2013-05-04 13:24:33 by Tom:

qntm.org/?primer goes to qntm.org/primer.

2013-05-04 14:48:16 by Calvin:

Is it normal to add an arbitrary query string... and expect... the same resource? Yes, although such is extremely poor design.

Is... current behaviour... technically correct? Yes. However, current design suggests second case should also work.

What are the pros and cons of... redirection... instead...?
Pros: Robust front-end.
Cons: Encourages poor practices, referer should suffice.

2013-05-05 20:11:10 by Veky:

301 vs 200 is reasonable discussion (and my subjective view is it really should be 200, but I understand the 301 arguments - you can even use 405 if you really want to punish/teach people:)), but the 404 crowd is factually wrong in an important detail.

Resource exists. In http://qntm.org/tax?param=value, resource _is not_ identified by /tax?param=value. Resource is identified by /tax. The ?= syntax is not just some convention among some web developers (or, it is a convention in same way HTTP itself is). Things are specified quite precisely in the standard.

Let's see somewhat analogous example, free of form parameters. What will server do if you GET http://qntm.org/tax#bla? (Sam, try to answer without checking first.;) What is the resource? What is the fragment and what is done with it if it is not recognized?

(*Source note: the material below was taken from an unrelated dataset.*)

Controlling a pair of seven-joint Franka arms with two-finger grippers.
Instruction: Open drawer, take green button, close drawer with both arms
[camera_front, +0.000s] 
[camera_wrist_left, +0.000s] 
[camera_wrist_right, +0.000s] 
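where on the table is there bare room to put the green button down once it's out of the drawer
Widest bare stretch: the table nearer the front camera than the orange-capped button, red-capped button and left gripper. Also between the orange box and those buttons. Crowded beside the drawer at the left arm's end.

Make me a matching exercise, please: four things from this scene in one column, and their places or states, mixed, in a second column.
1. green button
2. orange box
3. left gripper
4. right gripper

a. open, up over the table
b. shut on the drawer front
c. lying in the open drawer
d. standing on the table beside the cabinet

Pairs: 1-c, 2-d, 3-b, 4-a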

I think it is perfectly clear now. HTH,

2013-05-06 14:35:13 by onapthanh:

[onaprsc.com.vn]-I tried to visit this page from feedly, clicked on the title link I hadn't noticed this issue before, which is unaltered. So if they are claiming to have fixed it, the correction is only partial, but there is a way for feedly users to still access your content without having to reformat the URL by hand. I think that people go around appending query strings to URLs are going it wrong. And so, we have what to do about it. There is nothing wrong with giving a 404 in cases where a page doesn't exist. However, to be friendly to your users, having these non-existent pages redirect to the correct page (301) is the best thing to do. Simply ignoring the query string, without redirecting can lead to all sorts of hassle later@ http://onaprsc.com.vn

2013-05-06 17:32:52 by speising:

^^ interesting kind of spambot :/

2013-05-07 07:32:28 by Veky:

Yeah, it even knows the square root of minus one. :-D

2013-05-07 14:45:31 by Michael:

I just want to comment on Veky's incorrect comment. Vecky says:
"In http://qntm.org/tax?param=value, resource _is not_ identified by /tax?param=value. Resource is identified by /tax."
The query string is an integral part of identifying the resource. People (e.g. Feedly) who append query strings to URLs should not be surprised if it breaks the website.

The fragment (everything after a hash #) is not, and is never passed back to the server (in the ordinary scheme of things, AJAX has complicated matters slightly).

2013-05-08 06:07:47 by Kochier:

Just putting in my two cents, I would ignore everything after the ? if you don't use it, it makes it easier for users, perhaps a quick re-direct to one of your url friendly pages, but they should still get where they want to go. Also I think it's a little rude to edit your url like that, never know how a website handles those kinds of things.

2013-05-08 22:09:19 by slucidi:

The change seems to be working well. I'm sure this will make things easier for some of your readers-via-rss.

2013-06-05 19:10:22 by Psycho:

One thing I've noticed: there's now a black bar at the top of the website. Is that intentional? It seems rather out-of-place in an otherwise homogeneously coloured website.
1920x1080, 64-bit Chrome, Windows 7.

2013-06-05 21:07:03 by qntm:

Turn your ad blocker off.

2013-06-07 05:41:34 by Psycho:

Ah. Thank-you.
So I know how stupid to feel, was that previously mentioned?

2013-06-07 05:43:31 by Psycho:

Wait. How long have you had ads? I don't remember them being there before I saw the black line, and that was relatively recently.

2013-07-01 02:02:37 by OvermindDL:

Bit late, but relevant: http://www.mattcutts.com/blog/rel-canonical-html-head/

Why does the name not allow numbers, there are real names with numbers in them (experienced in my own job).